## EXERCISE DETAILS
What follows is a listing; give it again exactly, in its entirety.

## RECORDED INFORMATION
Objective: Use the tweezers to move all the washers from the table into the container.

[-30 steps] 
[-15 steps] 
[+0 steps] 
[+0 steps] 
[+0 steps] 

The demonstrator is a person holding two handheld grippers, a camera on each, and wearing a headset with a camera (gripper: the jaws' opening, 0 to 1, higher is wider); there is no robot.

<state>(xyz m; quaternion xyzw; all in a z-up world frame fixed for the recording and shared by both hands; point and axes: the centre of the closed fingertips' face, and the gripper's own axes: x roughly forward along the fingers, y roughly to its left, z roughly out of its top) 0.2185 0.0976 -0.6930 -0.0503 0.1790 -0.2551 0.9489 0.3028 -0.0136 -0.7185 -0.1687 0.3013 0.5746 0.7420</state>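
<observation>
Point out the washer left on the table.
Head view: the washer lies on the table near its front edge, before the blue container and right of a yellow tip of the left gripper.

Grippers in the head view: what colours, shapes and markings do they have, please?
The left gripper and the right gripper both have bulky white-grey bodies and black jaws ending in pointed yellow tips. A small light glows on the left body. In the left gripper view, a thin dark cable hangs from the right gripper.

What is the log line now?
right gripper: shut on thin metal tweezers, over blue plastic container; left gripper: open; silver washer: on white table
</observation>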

## SOLUTION TO THIS EXERCISE
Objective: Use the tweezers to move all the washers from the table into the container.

[-30 steps] 
[-15 steps] 
[+0 steps] 
[+0 steps] 
[+0 steps] 

The demonstrator is a person holding two handheld grippers, a camera on each, and wearing a headset with a camera (gripper: the jaws' opening, 0 to 1, higher is wider); there is no robot.

<state>(xyz m; quaternion xyzw; all in a z-up world frame fixed for the recording and shared by both hands; point and axes: the centre of the closed fingertips' face, and the gripper's own axes: x roughly forward along the fingers, y roughly to its left, z roughly out of its top) 0.2185 0.0976 -0.6930 -0.0503 0.1790 -0.2551 0.9489 0.3028 -0.0136 -0.7185 -0.1687 0.3013 0.5746 0.7420</state>
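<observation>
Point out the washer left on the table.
Head view: the washer lies on the table near its front edge, before the blue container and right of a yellow tip of the left gripper.

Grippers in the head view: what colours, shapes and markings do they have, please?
The left gripper and the right gripper both have bulky white-grey bodies and black jaws ending in pointed yellow tips. A small light glows on the left body. In the left gripper view, a thin dark cable hangs from the right gripper.

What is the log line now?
right gripper: shut on thin metal tweezers, over blue plastic container; left gripper: open; silver washer: on white table
</observation>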

This exercise is now fully answered.